• PROBLEM DETAILS
Each line of the data below containing "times" needs to be listed.

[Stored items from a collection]

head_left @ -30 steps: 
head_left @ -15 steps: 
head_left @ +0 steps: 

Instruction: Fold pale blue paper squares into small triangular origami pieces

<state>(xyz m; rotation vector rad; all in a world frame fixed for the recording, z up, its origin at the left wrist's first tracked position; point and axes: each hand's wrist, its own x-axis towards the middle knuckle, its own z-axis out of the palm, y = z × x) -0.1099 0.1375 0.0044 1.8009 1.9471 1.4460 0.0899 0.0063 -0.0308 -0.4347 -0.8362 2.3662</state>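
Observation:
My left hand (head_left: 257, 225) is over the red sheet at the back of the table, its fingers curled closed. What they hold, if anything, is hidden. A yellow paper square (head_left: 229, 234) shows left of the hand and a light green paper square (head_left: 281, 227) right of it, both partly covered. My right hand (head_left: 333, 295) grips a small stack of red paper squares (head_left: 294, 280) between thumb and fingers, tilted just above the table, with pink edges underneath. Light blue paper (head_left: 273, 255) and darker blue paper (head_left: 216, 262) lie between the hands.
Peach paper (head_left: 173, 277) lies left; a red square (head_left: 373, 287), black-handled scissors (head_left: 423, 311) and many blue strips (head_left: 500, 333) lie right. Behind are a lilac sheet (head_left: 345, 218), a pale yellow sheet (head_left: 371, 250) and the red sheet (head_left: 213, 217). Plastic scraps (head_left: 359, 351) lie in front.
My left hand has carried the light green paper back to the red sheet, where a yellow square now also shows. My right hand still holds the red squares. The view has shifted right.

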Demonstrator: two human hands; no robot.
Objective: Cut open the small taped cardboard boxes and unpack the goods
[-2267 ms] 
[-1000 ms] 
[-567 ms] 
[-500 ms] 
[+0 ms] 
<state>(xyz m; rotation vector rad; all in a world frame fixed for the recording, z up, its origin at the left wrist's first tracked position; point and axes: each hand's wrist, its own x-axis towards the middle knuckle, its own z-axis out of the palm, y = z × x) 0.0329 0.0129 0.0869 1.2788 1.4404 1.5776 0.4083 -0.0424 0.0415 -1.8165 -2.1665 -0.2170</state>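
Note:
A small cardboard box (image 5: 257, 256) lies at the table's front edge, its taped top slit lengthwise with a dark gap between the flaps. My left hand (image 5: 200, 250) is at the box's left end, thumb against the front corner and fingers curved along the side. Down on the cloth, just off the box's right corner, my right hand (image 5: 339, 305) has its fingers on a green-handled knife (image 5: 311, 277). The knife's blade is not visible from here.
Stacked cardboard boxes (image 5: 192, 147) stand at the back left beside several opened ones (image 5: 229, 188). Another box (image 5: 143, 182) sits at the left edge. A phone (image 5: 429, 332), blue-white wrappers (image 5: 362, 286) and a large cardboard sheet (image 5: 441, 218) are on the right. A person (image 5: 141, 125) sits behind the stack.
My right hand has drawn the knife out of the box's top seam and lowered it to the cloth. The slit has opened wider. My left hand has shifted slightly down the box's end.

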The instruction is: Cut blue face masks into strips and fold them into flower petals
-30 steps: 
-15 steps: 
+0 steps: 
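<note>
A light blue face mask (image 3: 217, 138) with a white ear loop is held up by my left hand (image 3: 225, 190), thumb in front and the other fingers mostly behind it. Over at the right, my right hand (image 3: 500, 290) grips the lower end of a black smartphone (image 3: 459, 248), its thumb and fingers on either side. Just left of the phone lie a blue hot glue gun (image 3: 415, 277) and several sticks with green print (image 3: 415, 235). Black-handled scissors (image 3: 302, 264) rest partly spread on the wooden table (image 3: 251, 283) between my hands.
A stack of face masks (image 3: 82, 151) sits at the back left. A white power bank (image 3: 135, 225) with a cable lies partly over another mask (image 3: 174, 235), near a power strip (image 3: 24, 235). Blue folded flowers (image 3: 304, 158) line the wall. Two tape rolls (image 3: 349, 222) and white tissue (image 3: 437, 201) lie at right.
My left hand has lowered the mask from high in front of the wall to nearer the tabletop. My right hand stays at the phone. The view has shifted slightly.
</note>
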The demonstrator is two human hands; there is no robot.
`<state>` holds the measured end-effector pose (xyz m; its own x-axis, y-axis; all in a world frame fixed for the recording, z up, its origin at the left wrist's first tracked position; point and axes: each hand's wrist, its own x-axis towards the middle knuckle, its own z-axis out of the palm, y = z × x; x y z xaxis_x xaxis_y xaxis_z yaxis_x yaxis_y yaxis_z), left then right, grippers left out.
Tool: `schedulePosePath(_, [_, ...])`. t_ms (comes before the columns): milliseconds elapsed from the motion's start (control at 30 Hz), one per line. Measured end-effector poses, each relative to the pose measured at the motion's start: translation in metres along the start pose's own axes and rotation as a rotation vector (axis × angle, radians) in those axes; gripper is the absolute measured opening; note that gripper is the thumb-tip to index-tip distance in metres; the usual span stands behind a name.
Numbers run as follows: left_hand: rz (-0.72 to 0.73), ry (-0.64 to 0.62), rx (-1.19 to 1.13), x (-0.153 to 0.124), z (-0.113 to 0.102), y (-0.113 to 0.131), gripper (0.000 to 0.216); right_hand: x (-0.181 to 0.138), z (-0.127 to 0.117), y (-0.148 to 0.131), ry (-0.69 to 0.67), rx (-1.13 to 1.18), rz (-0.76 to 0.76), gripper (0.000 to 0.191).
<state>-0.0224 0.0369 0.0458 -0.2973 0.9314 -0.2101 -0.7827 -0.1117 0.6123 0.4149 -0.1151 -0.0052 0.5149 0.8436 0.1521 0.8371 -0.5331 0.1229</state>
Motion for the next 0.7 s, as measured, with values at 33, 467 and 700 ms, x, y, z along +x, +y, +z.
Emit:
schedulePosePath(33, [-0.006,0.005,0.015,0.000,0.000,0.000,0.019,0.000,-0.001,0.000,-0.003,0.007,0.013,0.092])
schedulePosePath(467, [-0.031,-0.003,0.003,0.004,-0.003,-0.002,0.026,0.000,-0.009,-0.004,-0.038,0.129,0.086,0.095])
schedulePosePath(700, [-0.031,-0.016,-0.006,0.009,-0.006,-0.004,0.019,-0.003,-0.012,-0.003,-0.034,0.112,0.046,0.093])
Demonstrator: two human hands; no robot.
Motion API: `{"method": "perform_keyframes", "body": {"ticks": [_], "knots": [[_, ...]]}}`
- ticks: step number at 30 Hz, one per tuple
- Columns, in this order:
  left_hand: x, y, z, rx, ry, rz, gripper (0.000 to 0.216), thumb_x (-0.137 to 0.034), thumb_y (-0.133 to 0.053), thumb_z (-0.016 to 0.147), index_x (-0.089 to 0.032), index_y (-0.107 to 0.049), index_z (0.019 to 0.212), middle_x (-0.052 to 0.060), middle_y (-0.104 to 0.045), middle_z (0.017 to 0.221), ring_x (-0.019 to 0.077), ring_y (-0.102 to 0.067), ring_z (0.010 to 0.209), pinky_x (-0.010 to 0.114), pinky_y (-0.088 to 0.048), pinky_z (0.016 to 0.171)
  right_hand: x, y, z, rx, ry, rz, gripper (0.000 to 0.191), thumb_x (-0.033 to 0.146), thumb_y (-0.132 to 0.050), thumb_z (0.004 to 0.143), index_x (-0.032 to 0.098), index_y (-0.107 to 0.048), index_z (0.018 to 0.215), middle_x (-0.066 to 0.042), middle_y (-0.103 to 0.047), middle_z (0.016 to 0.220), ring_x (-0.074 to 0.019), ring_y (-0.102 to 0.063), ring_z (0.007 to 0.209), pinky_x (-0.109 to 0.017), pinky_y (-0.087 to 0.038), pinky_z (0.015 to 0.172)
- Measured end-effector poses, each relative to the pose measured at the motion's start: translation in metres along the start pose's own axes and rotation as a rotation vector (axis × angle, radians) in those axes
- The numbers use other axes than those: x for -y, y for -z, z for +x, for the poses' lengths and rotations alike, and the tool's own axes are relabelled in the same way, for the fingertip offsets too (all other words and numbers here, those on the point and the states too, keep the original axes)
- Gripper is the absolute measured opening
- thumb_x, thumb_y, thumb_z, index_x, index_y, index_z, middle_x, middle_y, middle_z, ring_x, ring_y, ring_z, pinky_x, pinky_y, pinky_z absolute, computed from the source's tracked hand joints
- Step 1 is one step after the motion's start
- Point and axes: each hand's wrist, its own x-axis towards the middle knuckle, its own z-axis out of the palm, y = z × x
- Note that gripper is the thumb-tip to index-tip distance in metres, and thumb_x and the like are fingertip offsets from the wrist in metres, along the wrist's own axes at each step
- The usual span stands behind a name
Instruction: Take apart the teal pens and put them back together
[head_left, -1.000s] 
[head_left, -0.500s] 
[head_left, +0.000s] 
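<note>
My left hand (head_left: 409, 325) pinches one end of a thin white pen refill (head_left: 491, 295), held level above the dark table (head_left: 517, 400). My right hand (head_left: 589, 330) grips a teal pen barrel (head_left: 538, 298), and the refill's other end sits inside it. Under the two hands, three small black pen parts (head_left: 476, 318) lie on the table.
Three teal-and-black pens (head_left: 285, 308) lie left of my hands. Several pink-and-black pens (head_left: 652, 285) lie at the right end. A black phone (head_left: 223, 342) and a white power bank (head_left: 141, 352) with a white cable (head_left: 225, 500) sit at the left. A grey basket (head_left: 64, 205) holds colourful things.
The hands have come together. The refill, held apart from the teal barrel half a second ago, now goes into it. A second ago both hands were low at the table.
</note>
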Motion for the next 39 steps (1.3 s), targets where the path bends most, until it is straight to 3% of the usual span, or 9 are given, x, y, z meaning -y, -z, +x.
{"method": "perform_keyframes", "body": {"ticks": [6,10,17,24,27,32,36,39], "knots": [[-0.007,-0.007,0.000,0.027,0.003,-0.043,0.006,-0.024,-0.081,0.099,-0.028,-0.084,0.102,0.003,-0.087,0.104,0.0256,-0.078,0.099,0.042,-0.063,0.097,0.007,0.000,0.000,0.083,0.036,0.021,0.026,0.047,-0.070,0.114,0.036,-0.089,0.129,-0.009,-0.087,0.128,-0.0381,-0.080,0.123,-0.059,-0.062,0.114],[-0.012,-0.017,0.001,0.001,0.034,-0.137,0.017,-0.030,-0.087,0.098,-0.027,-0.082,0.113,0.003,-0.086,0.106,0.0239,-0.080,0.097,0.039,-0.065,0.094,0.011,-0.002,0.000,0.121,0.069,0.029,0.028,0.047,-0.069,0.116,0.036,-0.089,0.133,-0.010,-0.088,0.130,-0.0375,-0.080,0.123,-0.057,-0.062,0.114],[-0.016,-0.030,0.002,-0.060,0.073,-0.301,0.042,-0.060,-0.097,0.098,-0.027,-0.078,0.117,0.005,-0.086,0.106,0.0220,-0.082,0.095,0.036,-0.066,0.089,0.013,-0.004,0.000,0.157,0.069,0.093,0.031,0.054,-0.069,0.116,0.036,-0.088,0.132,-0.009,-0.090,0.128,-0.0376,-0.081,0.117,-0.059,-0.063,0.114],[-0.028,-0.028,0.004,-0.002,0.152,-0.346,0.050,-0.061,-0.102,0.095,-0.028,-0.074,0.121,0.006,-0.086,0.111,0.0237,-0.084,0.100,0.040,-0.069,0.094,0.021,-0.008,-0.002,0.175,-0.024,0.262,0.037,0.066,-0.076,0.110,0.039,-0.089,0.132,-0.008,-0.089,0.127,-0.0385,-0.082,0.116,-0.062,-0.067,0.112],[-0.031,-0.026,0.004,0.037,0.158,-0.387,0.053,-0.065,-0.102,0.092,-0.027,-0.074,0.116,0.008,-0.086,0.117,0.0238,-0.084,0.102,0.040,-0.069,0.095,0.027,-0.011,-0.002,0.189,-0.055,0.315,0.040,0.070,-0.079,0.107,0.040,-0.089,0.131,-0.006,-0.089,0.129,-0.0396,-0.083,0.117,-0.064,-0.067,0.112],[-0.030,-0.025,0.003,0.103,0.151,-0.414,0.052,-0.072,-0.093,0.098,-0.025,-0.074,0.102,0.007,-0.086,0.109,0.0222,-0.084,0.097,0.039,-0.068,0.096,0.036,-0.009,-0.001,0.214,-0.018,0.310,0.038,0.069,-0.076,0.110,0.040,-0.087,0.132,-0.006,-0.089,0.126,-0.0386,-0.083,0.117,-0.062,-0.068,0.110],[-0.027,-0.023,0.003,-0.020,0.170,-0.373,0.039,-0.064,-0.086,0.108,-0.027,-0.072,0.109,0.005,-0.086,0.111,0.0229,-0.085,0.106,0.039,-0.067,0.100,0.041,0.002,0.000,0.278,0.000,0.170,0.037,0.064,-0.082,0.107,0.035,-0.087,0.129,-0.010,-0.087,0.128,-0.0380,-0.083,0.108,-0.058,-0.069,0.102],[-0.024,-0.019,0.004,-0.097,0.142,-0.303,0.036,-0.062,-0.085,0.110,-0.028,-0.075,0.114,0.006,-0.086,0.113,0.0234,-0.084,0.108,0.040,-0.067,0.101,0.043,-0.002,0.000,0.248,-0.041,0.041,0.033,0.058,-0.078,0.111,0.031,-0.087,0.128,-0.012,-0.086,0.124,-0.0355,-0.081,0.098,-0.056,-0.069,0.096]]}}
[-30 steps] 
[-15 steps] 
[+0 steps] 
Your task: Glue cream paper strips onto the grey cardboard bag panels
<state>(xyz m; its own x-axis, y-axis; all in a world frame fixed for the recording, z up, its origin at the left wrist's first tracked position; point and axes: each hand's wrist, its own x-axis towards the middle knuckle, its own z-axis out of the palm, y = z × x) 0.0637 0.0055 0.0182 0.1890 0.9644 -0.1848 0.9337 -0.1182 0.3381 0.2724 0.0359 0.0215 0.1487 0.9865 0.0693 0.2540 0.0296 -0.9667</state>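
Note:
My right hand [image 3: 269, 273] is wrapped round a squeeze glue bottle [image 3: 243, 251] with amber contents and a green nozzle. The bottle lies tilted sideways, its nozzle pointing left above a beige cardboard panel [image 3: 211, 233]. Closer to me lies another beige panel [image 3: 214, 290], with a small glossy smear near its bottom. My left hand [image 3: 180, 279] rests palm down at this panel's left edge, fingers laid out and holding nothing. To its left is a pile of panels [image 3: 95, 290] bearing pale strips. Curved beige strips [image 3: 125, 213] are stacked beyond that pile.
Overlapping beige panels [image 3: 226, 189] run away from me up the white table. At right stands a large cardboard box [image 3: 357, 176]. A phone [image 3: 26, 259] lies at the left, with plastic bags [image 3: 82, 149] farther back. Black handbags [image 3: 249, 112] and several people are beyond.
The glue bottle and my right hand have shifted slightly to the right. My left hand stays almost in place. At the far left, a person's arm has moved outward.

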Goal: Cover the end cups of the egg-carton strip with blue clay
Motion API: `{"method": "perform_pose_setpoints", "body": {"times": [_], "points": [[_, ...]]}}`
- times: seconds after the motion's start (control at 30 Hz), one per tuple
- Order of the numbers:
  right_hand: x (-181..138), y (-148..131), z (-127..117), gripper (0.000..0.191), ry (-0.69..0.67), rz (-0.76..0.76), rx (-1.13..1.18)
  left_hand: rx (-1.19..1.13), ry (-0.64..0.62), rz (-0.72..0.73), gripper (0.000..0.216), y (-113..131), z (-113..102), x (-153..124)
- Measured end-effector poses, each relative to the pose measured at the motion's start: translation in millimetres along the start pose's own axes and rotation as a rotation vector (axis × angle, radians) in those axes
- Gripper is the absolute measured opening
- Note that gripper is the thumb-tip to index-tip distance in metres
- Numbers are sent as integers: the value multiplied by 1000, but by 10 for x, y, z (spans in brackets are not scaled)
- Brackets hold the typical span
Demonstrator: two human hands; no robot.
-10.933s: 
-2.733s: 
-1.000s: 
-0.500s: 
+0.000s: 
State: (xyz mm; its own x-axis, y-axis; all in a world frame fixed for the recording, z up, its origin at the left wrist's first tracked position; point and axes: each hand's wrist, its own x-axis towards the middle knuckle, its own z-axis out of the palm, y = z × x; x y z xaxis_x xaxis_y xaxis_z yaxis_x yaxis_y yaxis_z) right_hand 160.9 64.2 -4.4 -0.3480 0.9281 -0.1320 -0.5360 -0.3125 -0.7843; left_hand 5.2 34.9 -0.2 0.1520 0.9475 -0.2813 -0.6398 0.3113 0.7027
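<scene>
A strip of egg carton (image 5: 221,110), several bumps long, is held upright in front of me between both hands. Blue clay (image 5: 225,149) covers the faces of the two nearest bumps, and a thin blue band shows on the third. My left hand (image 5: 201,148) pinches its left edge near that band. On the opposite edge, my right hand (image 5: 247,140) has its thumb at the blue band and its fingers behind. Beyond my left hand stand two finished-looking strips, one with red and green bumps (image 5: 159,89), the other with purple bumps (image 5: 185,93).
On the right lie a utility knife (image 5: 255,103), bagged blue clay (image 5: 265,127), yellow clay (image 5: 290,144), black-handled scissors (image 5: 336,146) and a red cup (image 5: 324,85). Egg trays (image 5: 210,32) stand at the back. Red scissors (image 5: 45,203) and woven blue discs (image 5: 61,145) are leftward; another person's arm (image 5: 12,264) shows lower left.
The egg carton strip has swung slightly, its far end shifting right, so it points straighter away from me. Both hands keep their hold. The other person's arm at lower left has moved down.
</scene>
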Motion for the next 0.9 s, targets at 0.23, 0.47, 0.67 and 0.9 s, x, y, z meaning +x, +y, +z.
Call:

• SOLUTION FOR THIS TASK
Motion API: `{"method": "perform_pose_setpoints", "body": {"times": [_], "points": [[_, ...]]}}`
- times: seconds after the motion's start (control at 30 Hz), one per tuple

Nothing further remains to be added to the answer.